**EXERCISE INSTRUCTIONS**
Give back exactly the stretch of data below from the line holding "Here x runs" through the line holding "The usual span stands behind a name", both ends included, and leave the remaining lines out.

[MATERIAL TO PROCESS]

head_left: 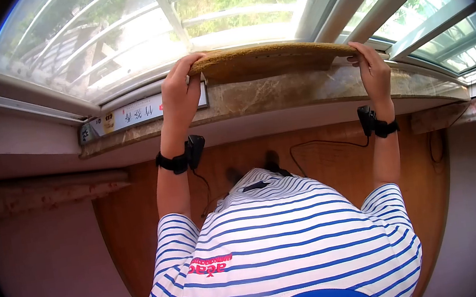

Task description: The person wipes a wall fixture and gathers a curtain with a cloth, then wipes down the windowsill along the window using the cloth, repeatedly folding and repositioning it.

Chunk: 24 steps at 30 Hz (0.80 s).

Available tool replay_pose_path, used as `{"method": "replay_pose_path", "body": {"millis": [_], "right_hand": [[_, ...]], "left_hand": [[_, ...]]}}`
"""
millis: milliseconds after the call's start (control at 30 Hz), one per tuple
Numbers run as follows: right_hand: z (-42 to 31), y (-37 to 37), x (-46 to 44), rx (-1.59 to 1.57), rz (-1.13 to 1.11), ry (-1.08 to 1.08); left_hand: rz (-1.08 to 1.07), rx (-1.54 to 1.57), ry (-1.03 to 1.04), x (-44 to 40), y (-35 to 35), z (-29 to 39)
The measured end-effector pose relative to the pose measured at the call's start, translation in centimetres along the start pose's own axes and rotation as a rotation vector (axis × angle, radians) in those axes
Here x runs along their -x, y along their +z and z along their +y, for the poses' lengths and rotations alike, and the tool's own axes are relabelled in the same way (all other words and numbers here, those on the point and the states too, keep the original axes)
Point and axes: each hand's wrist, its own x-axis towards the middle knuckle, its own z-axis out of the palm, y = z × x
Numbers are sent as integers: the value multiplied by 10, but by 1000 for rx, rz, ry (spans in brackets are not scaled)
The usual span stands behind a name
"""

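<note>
A brown mat or board with a fuzzy yellowish edge (275, 61) is held up above the marble window sill (267, 94). My left hand (181, 90) grips its left end, fingers over the top edge. At the right end, my right hand (372, 69) pinches the corner between thumb and fingers. A flat box with printed characters (132, 113) lies on the sill, partly behind my left hand. What lies behind the held piece is hidden.
Windows with white bars (238, 6) rise beyond the sill, and sliding frames (424, 19) stand at the right. Curtains (48, 195) hang at both sides. Black cables (326, 141) run from my wrist straps over the wooden floor (323, 165).
</note>
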Motion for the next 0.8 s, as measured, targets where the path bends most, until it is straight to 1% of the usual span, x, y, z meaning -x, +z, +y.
{"method": "replay_pose_path", "body": {"millis": [33,67,133,167,200,233,267,333,367,400,467,533,567,600,667,700,767,800], "right_hand": [[-10,-9,1,48,12,-25],[-13,-13,9,48,12,-26],[-20,-23,25,194,29,-223],[-22,-25,35,195,29,-224],[-21,-23,47,134,-40,-107],[-19,-21,60,74,-109,10],[-15,-16,74,74,-109,10],[-4,-5,104,2,-263,230],[-2,-1,119,-14,-304,279],[-4,1,129,-30,-345,328],[-1,-1,135,-64,-344,333],[-2,-6,121,-130,-368,442],[-4,-6,108,-46,-329,278],[1,-3,98,-46,-330,279],[16,6,77,-17,-219,191],[21,15,66,14,-181,190],[24,39,49,49,-140,192],[23,53,43,219,-89,115]], "left_hand": [[64,-30,78,1,-3,8],[65,-30,79,8,-6,12],[15,-43,145,27,-15,20],[-59,-27,74,34,-18,23],[-59,-26,74,42,-16,19],[-139,-13,22,54,-10,9],[-219,1,-30,68,-3,-1],[-328,-28,-138,96,9,-16],[-387,-24,-193,110,12,-19],[-387,-11,-192,119,13,-17],[-396,43,-260,130,12,-16],[-385,66,-260,122,12,-16],[-372,88,-260,116,12,-17],[-373,89,-261,106,13,-15],[-339,71,-484,82,19,-12],[-344,72,-481,74,30,-17],[-36,-328,-241,64,56,-25],[-40,-325,-237,63,63,-22]]}}
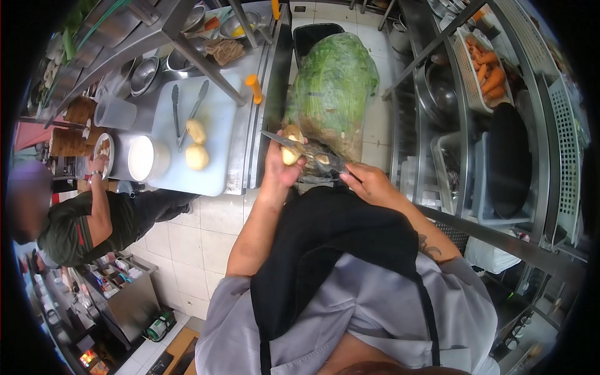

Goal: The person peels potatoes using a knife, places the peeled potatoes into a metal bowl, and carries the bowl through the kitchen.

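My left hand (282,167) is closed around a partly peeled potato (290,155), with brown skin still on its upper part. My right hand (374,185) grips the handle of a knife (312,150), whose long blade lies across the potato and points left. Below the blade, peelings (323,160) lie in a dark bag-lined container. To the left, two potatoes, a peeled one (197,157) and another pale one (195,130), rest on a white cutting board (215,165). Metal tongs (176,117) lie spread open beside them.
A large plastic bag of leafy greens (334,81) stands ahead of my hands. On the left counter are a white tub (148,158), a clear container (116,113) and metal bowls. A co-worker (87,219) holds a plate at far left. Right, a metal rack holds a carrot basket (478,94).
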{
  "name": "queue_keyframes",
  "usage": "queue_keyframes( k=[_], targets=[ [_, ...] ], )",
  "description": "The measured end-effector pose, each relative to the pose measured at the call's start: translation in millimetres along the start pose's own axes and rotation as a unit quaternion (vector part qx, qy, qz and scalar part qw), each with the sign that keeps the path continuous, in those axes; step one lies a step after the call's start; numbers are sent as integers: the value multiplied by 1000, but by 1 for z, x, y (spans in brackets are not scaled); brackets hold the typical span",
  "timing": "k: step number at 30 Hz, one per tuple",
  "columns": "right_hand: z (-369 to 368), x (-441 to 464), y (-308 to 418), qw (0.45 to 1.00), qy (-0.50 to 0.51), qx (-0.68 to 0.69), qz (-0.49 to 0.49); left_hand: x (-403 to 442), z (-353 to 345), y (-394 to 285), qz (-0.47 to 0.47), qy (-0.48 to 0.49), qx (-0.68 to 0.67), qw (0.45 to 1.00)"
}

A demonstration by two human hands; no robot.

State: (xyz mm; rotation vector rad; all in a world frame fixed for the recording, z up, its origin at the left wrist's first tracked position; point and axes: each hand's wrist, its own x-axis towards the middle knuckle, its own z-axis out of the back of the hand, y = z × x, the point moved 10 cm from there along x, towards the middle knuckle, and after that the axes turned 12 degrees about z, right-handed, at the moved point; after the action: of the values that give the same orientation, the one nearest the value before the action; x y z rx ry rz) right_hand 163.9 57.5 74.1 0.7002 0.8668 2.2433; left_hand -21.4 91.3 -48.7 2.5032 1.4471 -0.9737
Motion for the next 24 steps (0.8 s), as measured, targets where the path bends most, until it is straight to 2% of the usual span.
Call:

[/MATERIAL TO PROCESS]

**TASK RESPONSE**
Here x runs along their -x, y along their +z and z along their +y, for the poses' lengths and rotations alike, and the tool's own axes are relabelled in the same way (all other words and numbers here, those on the point and the states too, keep the original axes)
Point and axes: each hand's wrist, its own x-axis towards the middle knuckle, its own z-axis out of the palm, y = z × x
Numbers are sent as integers: the value multiplied by 10, but by 1000 for rx, rz, ry (spans in brackets are not scaled)
The usual span stands behind a name

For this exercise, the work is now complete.